-------- RECORDS SUPPLIED
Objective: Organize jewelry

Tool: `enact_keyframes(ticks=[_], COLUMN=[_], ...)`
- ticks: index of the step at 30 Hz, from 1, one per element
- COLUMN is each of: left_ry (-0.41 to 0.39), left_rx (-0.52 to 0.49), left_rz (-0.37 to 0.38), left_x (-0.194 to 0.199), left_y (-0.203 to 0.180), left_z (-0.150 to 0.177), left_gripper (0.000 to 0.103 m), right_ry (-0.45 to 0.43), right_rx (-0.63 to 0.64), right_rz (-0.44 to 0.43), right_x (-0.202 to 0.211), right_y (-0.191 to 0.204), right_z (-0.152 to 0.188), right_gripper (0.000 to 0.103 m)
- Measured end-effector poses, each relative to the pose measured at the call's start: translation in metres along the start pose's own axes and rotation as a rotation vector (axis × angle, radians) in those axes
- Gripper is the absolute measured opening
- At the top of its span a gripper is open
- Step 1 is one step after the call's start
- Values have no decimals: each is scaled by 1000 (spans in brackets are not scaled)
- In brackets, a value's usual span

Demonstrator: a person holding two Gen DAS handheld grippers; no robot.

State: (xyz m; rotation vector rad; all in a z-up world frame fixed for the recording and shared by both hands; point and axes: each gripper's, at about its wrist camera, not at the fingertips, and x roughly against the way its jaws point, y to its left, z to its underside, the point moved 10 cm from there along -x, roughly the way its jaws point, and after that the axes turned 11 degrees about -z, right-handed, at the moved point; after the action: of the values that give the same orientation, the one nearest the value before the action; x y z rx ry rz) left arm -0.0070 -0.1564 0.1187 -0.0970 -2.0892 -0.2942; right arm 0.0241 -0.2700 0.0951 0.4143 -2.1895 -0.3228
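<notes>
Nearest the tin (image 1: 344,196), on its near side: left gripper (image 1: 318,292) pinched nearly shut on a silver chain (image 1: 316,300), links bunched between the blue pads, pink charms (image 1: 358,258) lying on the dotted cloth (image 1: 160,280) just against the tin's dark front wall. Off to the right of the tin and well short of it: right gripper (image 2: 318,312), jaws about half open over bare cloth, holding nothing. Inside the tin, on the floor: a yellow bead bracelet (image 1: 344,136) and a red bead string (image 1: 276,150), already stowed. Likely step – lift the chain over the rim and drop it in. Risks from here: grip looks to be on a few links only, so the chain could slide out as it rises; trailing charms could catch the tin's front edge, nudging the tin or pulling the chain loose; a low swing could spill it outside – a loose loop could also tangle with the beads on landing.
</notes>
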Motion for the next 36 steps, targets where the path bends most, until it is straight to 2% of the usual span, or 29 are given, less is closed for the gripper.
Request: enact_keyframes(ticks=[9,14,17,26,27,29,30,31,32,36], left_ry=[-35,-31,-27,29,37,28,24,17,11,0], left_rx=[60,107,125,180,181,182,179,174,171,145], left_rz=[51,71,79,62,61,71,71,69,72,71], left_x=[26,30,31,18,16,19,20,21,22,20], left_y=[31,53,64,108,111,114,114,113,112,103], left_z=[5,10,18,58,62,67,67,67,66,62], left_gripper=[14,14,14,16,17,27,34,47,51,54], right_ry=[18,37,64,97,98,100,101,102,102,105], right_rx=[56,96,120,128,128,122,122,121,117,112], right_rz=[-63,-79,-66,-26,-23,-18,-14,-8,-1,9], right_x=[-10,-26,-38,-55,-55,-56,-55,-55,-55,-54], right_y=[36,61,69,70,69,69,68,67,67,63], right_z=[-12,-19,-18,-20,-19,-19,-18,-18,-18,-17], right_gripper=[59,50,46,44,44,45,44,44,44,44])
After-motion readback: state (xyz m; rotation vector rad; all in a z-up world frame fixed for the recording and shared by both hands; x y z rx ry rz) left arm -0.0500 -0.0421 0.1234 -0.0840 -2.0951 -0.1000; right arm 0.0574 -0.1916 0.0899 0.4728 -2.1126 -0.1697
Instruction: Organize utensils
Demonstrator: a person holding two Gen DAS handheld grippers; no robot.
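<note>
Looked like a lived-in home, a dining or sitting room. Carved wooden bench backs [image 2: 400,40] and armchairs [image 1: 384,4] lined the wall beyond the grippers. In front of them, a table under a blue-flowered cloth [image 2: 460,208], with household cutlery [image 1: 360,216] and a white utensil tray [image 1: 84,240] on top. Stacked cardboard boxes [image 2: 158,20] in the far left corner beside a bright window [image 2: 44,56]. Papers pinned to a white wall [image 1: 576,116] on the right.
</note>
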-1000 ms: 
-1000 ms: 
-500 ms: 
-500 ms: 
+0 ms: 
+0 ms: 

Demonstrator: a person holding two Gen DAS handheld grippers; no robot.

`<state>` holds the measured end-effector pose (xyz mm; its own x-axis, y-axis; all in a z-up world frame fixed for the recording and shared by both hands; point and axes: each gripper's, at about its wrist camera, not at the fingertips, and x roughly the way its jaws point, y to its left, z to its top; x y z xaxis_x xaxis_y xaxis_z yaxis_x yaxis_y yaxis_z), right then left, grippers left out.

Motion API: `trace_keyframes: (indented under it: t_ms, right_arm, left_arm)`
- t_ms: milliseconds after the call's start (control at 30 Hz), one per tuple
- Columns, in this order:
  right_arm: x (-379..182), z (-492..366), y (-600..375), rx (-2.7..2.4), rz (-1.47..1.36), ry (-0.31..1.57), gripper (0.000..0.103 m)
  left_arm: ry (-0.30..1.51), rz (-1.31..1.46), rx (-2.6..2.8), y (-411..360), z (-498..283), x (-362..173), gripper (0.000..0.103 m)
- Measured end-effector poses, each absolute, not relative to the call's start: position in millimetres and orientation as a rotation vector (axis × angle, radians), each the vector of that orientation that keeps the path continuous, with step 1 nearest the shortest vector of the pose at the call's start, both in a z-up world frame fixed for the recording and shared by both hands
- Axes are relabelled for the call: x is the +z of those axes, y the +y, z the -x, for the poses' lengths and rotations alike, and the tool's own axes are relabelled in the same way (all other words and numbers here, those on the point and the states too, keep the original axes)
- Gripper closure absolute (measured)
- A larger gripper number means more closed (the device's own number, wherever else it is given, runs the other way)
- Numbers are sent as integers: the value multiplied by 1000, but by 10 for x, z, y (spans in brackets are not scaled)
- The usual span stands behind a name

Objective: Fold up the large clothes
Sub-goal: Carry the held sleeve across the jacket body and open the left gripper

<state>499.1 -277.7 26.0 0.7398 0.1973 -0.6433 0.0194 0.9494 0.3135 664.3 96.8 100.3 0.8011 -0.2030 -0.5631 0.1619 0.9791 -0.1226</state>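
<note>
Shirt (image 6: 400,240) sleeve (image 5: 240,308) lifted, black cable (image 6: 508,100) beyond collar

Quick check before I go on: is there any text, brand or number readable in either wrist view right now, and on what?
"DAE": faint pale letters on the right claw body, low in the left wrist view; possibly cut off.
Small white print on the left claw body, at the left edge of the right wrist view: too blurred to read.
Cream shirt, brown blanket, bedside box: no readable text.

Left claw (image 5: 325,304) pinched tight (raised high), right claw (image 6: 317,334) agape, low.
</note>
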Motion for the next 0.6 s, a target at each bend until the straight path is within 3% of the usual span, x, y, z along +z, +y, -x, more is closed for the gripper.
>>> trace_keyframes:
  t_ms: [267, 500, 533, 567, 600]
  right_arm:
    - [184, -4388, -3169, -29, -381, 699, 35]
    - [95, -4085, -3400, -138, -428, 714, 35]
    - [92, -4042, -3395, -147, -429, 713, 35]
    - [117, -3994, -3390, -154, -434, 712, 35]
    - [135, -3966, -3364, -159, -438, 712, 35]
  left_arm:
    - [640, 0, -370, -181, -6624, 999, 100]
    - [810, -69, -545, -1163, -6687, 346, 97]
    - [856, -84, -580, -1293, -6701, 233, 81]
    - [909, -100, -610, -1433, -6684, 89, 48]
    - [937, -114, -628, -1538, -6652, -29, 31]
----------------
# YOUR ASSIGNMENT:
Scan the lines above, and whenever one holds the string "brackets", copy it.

# ANSWER BOX:
- Values have no decimals: each is scaled by 1000 (spans in brackets are not scaled)
- In brackets, a value's usual span
- Numbers are sent as integers: the value multiplied by 1000, but by 10 for x, z, y (spans in brackets are not scaled)

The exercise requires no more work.